Its also generally best to only allow outbound access to specific ports when needed by the host. ie, only your mail server should be able to establish outbound connections on port 25 etc. User machines should only have outbound access on the ports they specifically need like https, https etc see: https://en.wikipedia.org/wiki/Principle_of_least_privilege

 

[access]

if that IP address is not your public IP address then let IS abuse know it does not belong to you.

a computer on your network might be infected, end user or mail server or other server.

things like email crawlers gather random email addresses then the infected machine is used as a spambot until a spamtrap catches the crawler.

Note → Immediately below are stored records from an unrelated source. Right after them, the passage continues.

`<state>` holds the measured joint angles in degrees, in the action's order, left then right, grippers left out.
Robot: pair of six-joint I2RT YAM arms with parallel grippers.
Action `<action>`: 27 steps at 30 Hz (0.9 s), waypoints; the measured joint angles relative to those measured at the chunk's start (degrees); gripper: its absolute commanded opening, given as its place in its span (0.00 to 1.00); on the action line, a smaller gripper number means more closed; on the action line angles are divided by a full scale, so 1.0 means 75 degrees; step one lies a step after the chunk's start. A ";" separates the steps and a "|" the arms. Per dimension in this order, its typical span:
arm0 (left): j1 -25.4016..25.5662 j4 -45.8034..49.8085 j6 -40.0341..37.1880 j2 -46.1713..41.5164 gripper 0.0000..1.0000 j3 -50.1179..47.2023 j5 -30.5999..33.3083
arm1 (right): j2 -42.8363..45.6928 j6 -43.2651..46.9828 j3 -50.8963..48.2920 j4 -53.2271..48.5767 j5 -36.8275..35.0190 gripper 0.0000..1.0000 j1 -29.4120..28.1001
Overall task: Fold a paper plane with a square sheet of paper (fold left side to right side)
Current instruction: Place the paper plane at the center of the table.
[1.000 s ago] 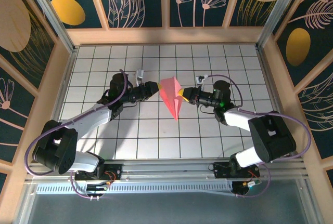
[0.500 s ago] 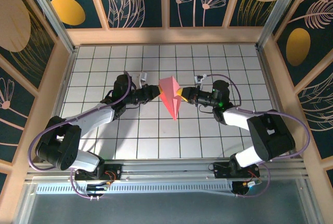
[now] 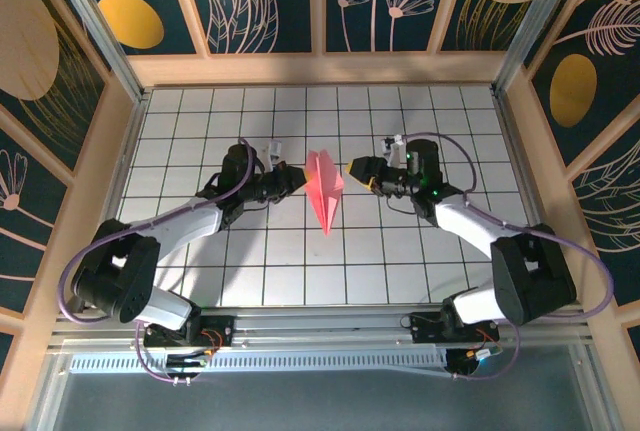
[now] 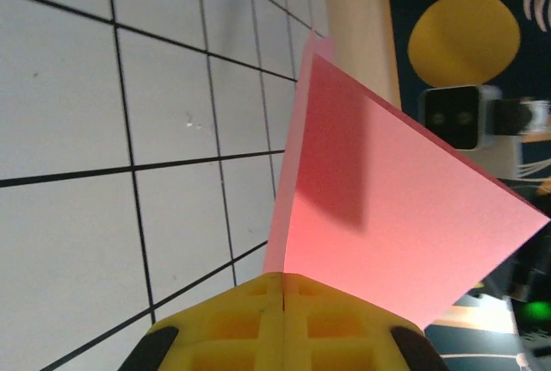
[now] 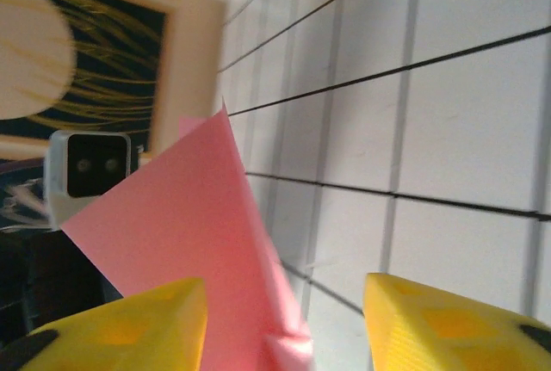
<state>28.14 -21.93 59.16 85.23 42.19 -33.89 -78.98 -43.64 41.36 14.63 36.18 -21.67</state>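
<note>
2 arms reach toward the middle of the white tiled tabletop [image 3: 250,251] in the top view. Between them is the square sheet of paper [image 3: 325,189], salmon-pink and folded into a narrow triangular shape whose point aims at the lower edge of the frame. The left claw [image 3: 298,177] meets the paper's left edge, just left of centre. In the left wrist view its 2 yellow fingers [image 4: 219,324] are pressed together at the bottom of the frame, clamped on the paper, which rises from them as a broad flap toward the upper right, clear of the tiles. The right claw [image 3: 356,167] sits just right of the paper in the top view, apart from it. In the right wrist view its fingers stand wide apart at the lower left and lower right, with the pink paper showing between them. Whether it touches either finger cannot be told.
</note>
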 measured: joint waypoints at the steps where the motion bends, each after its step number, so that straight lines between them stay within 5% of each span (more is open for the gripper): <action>1: 0.0000 -0.0041 0.0058 0.0134 0.00 -0.0006 0.0012 | 0.0076 0.0280 0.0146 -0.0466 -0.0236 0.54 0.0006; 9: 0.0023 -0.0434 0.0557 0.1035 0.00 -0.0163 0.0015 | 0.0731 0.1224 -0.0044 -0.2107 -0.0769 0.57 -0.0082; 27: 0.0221 -0.0711 0.1067 0.1979 0.00 -0.0163 0.0131 | -0.0137 0.1142 -0.0516 -0.1833 -0.0915 0.65 -0.1714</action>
<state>29.80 -27.27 67.16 100.07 40.97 -32.91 -80.01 -35.07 37.50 0.89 29.32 -34.52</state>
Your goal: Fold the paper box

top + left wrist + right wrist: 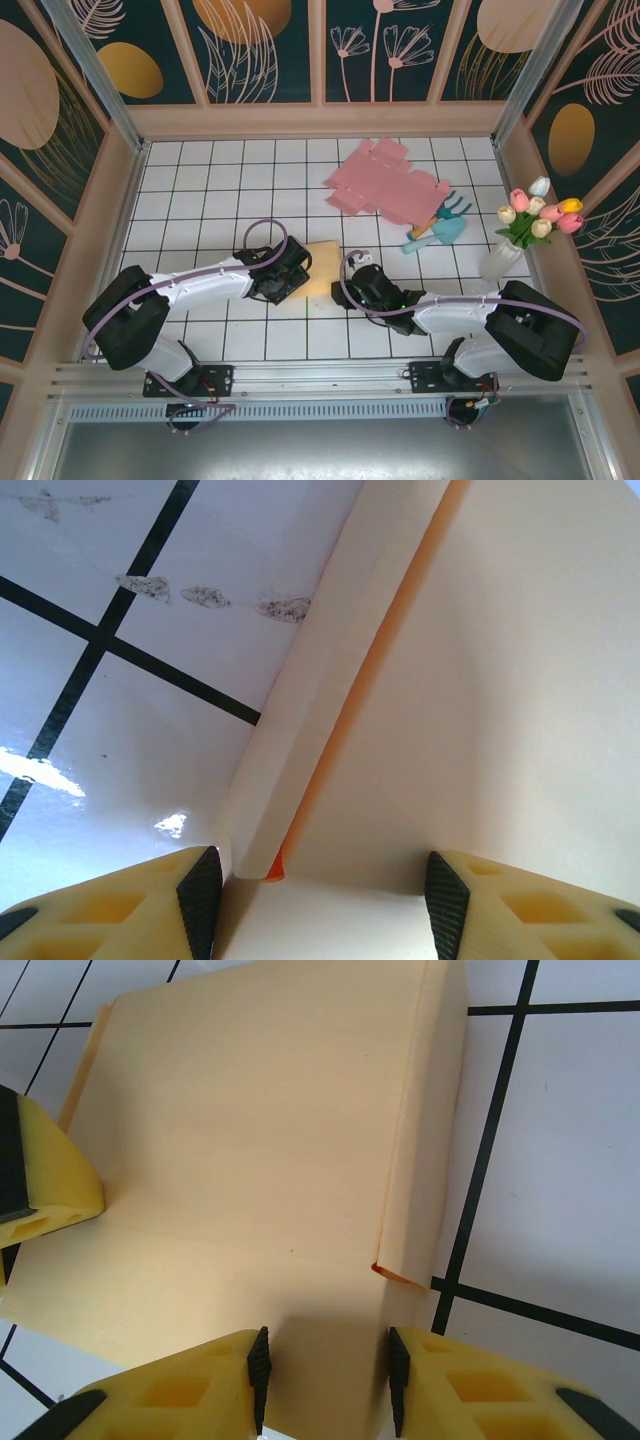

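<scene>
The right claw (328, 1380) is hovering over the near edge of the cream paper box (260, 1110). Its pads (260, 1375) are narrowly parted with flat card showing between them, probably not pinching it. The left claw (322, 900) is standing wide, straddling a raised side fold at the box's far edge. The box is lying in the middle of the table (200, 180) between both claws, well apart from a pink flat sheet (385, 180).

Upper right of centre: pink flat paper cutout (385, 180) on the white-tiled desk (200, 170). Just right of it lie a teal toy rake (455, 207) and scoop (449, 231). Right edge: vase of tulips (500, 258), upright.
</scene>
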`<state>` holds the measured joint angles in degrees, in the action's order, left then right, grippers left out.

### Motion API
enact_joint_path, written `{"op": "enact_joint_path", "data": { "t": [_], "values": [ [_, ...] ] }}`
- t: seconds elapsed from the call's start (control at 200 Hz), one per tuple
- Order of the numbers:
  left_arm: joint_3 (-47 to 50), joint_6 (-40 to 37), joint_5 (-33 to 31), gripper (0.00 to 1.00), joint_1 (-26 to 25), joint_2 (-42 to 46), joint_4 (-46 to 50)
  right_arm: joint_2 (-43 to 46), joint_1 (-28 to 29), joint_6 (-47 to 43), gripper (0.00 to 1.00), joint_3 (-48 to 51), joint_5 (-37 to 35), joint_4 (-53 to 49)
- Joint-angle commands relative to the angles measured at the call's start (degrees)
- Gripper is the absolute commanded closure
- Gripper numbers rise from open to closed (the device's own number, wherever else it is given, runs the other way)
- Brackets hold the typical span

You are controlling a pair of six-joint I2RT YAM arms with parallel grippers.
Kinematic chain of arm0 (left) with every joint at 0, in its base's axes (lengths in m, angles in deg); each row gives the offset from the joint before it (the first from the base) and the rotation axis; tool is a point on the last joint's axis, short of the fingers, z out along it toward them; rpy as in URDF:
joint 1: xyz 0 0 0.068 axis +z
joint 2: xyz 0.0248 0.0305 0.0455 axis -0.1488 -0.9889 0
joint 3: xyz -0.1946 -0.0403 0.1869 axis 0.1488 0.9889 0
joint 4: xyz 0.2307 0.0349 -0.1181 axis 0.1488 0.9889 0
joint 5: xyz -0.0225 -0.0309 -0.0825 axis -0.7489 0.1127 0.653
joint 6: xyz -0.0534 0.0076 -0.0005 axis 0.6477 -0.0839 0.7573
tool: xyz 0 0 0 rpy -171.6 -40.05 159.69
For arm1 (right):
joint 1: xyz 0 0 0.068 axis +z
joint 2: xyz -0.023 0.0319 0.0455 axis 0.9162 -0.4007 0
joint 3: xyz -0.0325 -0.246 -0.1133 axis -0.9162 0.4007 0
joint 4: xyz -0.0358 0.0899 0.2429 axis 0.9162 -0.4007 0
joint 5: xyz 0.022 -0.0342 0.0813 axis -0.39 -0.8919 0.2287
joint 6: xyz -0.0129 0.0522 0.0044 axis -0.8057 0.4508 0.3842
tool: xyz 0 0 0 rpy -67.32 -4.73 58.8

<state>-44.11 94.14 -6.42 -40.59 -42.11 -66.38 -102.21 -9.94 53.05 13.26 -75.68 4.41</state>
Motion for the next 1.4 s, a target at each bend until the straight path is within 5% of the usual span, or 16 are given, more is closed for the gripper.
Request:
{"op": "enact_joint_path", "data": {
  "t": [0.0,0.851,1.396],
  "values": [
    [1.41,0.44,-1.82,0.42,0.01,-1.42,2.50,-0.22,1.12,0.30,0.61,0.16,1.11,1.62],
    [1.86,0.26,-2.13,0.42,0.02,-2.03,2.15,-2.13,1.83,-0.86,0.64,6.28,-2.52,11.53],
    [2.42,0.66,-1.99,0.42,0.01,-2.64,1.38,-5.86,1.91,-2.41,0.69,12.44,-0.10,26.52]
  ]
}}
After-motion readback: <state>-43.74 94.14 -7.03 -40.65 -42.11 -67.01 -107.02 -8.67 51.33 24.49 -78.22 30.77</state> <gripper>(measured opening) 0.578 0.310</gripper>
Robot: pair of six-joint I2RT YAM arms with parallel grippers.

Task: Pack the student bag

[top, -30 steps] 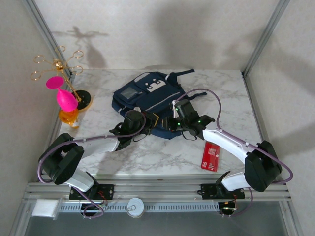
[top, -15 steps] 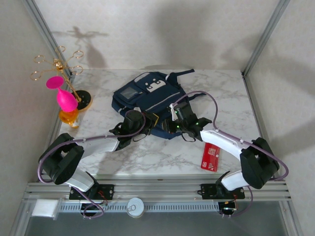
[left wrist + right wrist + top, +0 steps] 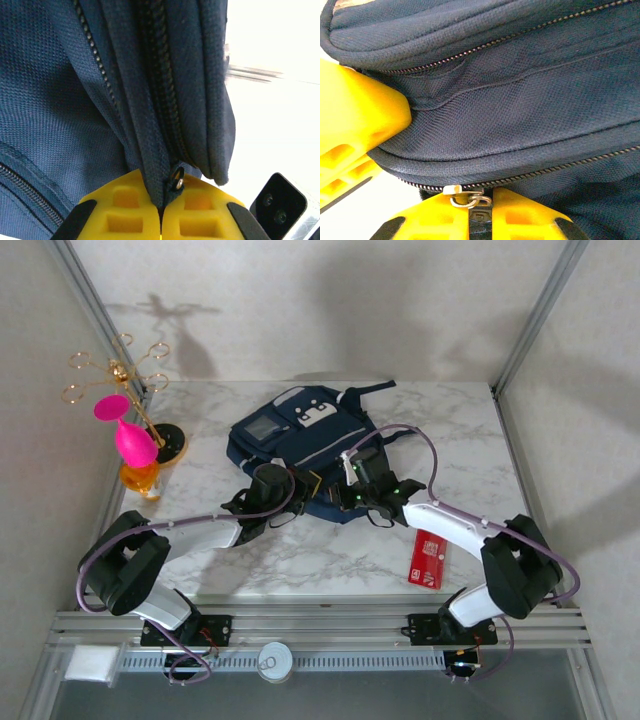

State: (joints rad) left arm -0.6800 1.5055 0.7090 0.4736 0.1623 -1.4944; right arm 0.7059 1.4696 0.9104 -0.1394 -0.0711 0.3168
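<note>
- The student bag (image 3: 300,440) lies flat in the middle of the desk (image 3: 470,430). Its long axis runs roughly from 12 to 6 o'clock, with the patched top at the far end and the bottom edge toward my bases.
- Both of my tools meet at that bottom edge, at about 6 o'clock on the bag. The left tool (image 3: 303,483) comes in from 8 o'clock and the right tool (image 3: 350,488) from 4 o'clock, so they sit close together.
- My left tool (image 3: 161,200) is clenched on a fold of the navy fabric, right where a zip line runs down into the yellow fingers (image 3: 125,207). A small metal ring (image 3: 177,179) sits just at the pinch.
- My right tool (image 3: 480,215) is clenched on the zip pull (image 3: 469,196). The silver loop sits at the fingertips and the dark tab passes down between them.
- What matters for the next move is that the zip track (image 3: 570,165) leads off from the pull toward 3 o'clock in the right wrist view, away from my left tool's yellow fingers (image 3: 355,125) at 9 o'clock.
- I judge this to be the opening step. The left tool anchors the cloth while the right tool draws the pull along the track.
- I cannot tell how far the zip is already parted.
- A red booklet (image 3: 428,558) lies at 4 o'clock, near the desk's front edge and well apart from the bag.
</note>
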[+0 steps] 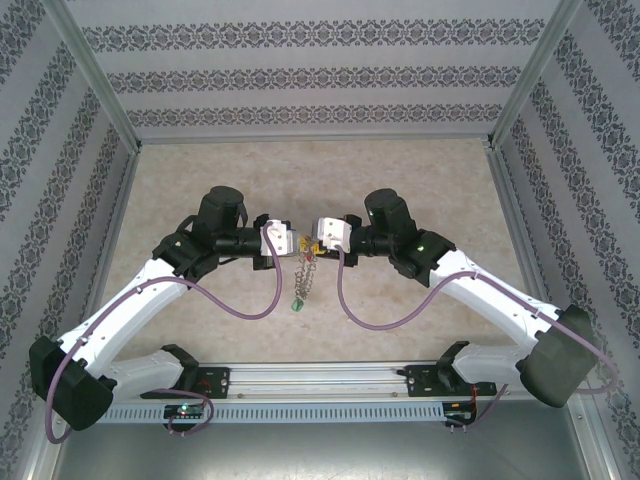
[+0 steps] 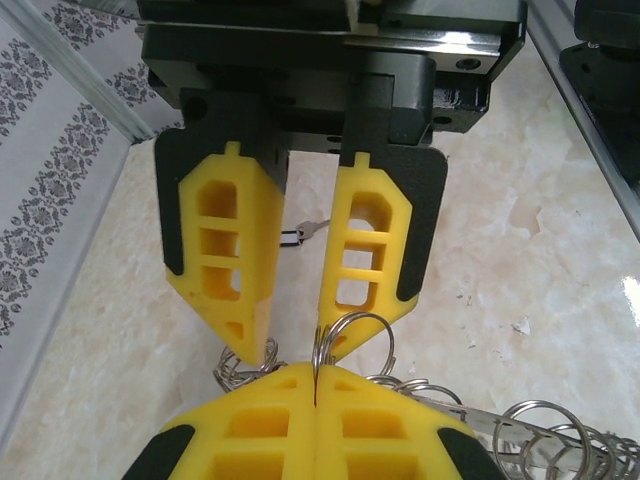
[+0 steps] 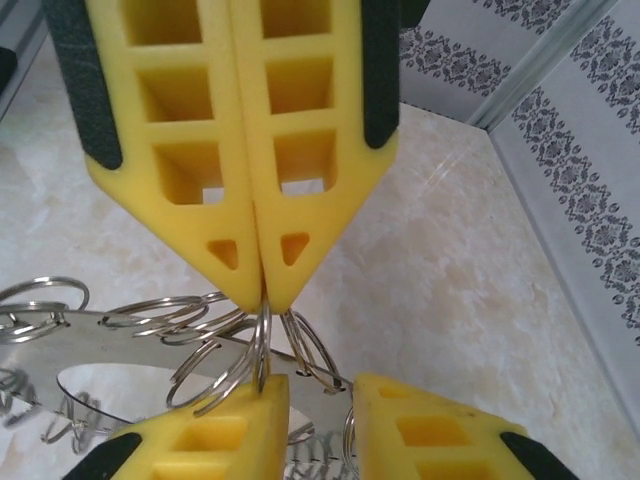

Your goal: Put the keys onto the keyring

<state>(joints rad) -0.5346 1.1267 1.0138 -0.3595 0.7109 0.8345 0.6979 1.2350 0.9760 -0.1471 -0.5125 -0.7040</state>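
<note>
Left claw (image 2: 315, 378) clamps a keyring (image 3: 60, 345) loop from nine o'clock, right claw (image 3: 322, 388) at three o'clock gapes slightly among loops, gripping nothing visible, so both keys look still unthreaded.

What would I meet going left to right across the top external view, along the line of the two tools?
left arm → left tool → keyring hanging between the tools → right tool → right arm
</note>
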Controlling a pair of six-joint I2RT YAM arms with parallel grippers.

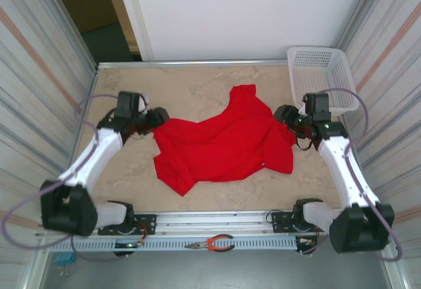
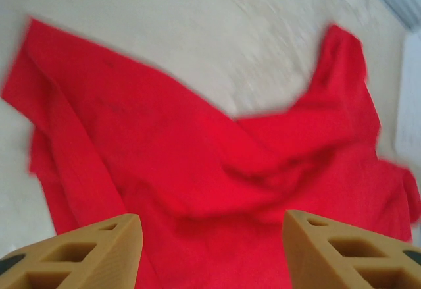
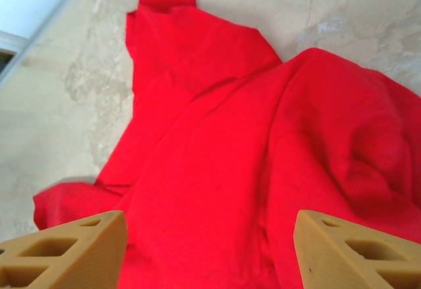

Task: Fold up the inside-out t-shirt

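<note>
The plain bright red short-sleeved cloth t-shirt point(image 1: 220, 147) lies rumpled on the beige marbled tabletop point(image 1: 197, 88), spread between the two claws. One edge sits just beside the left claw point(image 1: 158, 119), and the other reaches up to the right claw point(image 1: 284, 114). One narrow part of the shirt juts out beyond both claws, away from the arms.

Both claws stand wide and hold nothing. Through each wrist camera I see tan fingers set apart, the left pair point(image 2: 85, 253) and the right pair point(image 3: 66, 249), with only loose red cloth ahead of them.

To my eye the trouble lies in the bunching. The cloth is heaped in overlapping layers in front of each claw, so a claw that closes here may pinch a wrinkle or two layers at once. Then the whole heap would drag along instead of one clean edge. If one arm lifts ahead of the other, the shirt could twist rather than flatten.

A white plastic mesh basket point(image 1: 314, 49) stands just beyond the right claw on its outer side, and I can see nothing lying in it. A wide swing by that arm could knock it.
</note>
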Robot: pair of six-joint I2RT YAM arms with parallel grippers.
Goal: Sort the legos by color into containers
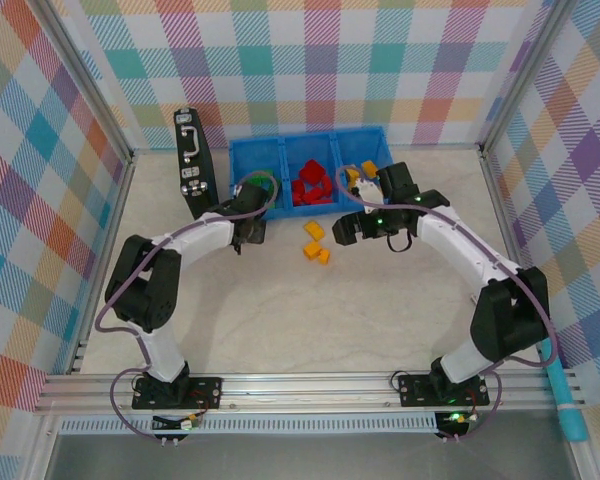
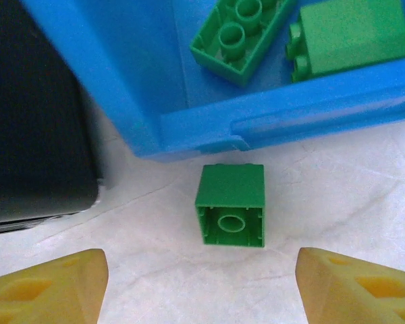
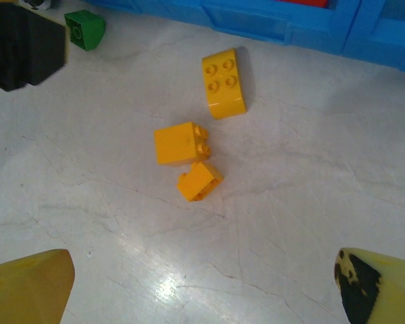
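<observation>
The blue three-compartment tray [image 1: 256, 152] holds green bricks [image 2: 243, 34] in its left bin, red bricks [image 1: 311, 186] in the middle one and yellow ones [image 1: 366, 170] in the right one. One green brick [image 2: 231, 204] lies on its side on the table just outside the tray's front left corner [image 2: 189, 128]. My left gripper [image 2: 202, 290] is open right in front of it, apart from it. Three yellow-orange bricks [image 3: 224, 83] [image 3: 181, 144] [image 3: 198, 181] lie on the table in front of the tray. My right gripper [image 3: 202, 290] hangs open and empty short of them.
The black case [image 1: 193, 160] lies left of the tray, close to my left gripper [image 1: 248, 235]. In the right wrist view the left gripper's black body [image 3: 23, 44] shows next to the loose green brick [image 3: 84, 28]. Bare table stretches toward the arm bases.
</observation>
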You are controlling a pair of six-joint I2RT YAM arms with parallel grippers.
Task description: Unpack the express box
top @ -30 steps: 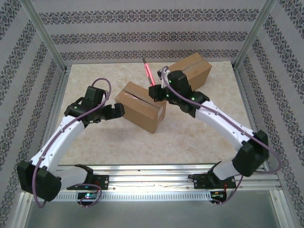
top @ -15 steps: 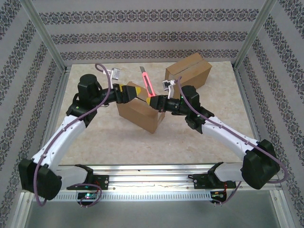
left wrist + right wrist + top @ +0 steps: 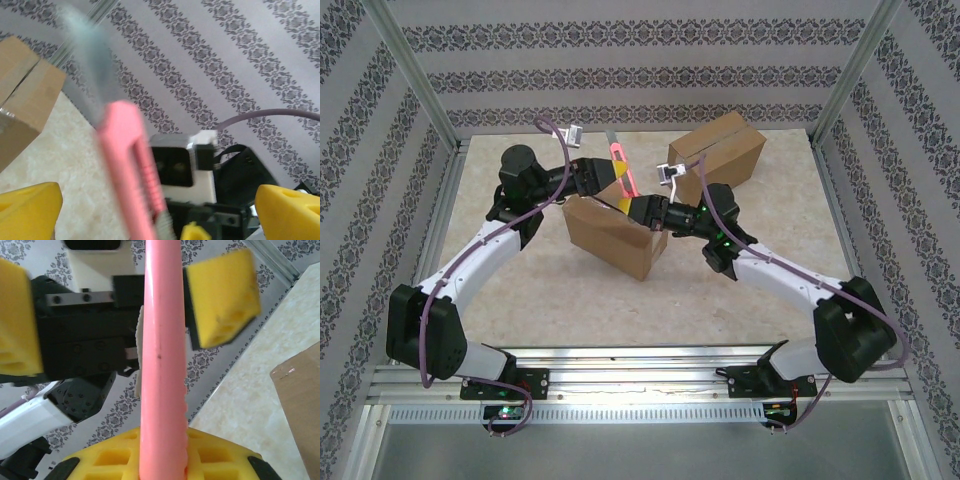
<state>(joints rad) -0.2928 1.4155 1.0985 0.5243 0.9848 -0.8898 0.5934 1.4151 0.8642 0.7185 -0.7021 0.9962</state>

as mentioned, the firewall/router logs is a good place to start your investigation. scan your IP address for unnecessary open ports to the public, mxtoolbox will do this on some ports, there are other sites and methods too.

 

[Ulquiorra]

Thanks for all the help regarding this so far. I will start going through the firewall logs on my router. I've established that the IP address in question is not my public IP address, therefor they have the wrong person responsible?

 

[shadow_man]

Postfix is for a mail server - so you're spamming their mail server with spam or logins by the looks of things.

 

[shadow_man]

Thanks for all the help regarding this so far. I will start going through the firewall logs on my router. I've established that the IP address in question is not my public IP address, therefor they have the wrong person responsible?

I highly doubt it, but without you providing further information it really is impossible to help. All we can see from the notice is that something behind that external IP is trying to a) send out spam or b) brute force their mail server login.

A quick port scan on that IP shows port 80 and 443 open, so i'm guessing that's your firewall probably and you're doing NAT to get out / in to your network.

Additionally, why not outsource your IT if you're not able to do it yourself?

 

[Zipkoppie]

The IP listed in the email from IS would be your external IP address. You can confirm this by visiting a site like icanhazip.com (Assuming your internet access is configured to go via the same router).

You won't see that IP in your logs, you need to check for IPs from your internal address space (usually 192.168.x.x or 10.x.x.x) for IPs making outbound connections on port 25 and then have a closer look at that machine.

If you want, you can send me those log entries in a PM and I'll be happy to have a look at them.